EXERCISE BRIEF: Give again, word for word, each line below starting at the one that contains "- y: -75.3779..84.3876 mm" and ending at the one that contains "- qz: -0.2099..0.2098".

INFORMATION PROVIDED:

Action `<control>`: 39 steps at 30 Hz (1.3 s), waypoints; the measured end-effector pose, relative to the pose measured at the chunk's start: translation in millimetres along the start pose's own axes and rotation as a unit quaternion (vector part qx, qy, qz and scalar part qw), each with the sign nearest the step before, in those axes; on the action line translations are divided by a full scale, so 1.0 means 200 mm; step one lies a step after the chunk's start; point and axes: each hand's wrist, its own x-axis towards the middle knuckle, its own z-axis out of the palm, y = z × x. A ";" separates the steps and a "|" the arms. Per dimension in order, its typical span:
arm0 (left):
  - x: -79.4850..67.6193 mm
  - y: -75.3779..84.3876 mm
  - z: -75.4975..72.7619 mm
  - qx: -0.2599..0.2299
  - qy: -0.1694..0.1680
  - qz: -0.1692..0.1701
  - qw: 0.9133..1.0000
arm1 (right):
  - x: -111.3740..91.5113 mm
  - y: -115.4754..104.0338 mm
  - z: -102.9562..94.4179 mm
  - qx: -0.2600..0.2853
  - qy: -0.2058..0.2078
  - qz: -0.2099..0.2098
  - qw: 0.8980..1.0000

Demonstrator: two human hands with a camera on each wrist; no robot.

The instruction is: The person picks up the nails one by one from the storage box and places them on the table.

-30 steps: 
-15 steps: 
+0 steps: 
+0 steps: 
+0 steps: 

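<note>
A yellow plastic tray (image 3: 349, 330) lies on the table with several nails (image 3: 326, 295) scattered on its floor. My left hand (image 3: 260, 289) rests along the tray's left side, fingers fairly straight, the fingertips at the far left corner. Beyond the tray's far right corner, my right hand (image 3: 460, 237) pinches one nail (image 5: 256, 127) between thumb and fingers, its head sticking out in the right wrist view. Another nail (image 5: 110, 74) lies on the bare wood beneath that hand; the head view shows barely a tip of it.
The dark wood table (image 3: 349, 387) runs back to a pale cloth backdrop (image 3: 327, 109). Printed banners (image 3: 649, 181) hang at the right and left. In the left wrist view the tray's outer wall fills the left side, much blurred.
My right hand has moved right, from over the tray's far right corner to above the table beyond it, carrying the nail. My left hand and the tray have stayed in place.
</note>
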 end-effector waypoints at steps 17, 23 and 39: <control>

ANSWER SECTION:
  - y: -75.3779..84.3876 mm
  - z: -75.4975..72.7619 mm
  - qx: -0.2599..0.2299
  - qy: -0.1694..0.1680
  - qz: -0.1692..0.1701
  - qw: 0.9133..1.0000
arm1 (right):
  - x: -111.3740..91.5113 mm
  - y: -115.4754..104.0338 mm
  - z: -102.9562..94.4179 mm
  - qx: -0.2600..0.2853
  - qy: -0.2058..0.2078
  - qz: -0.2099..0.2098

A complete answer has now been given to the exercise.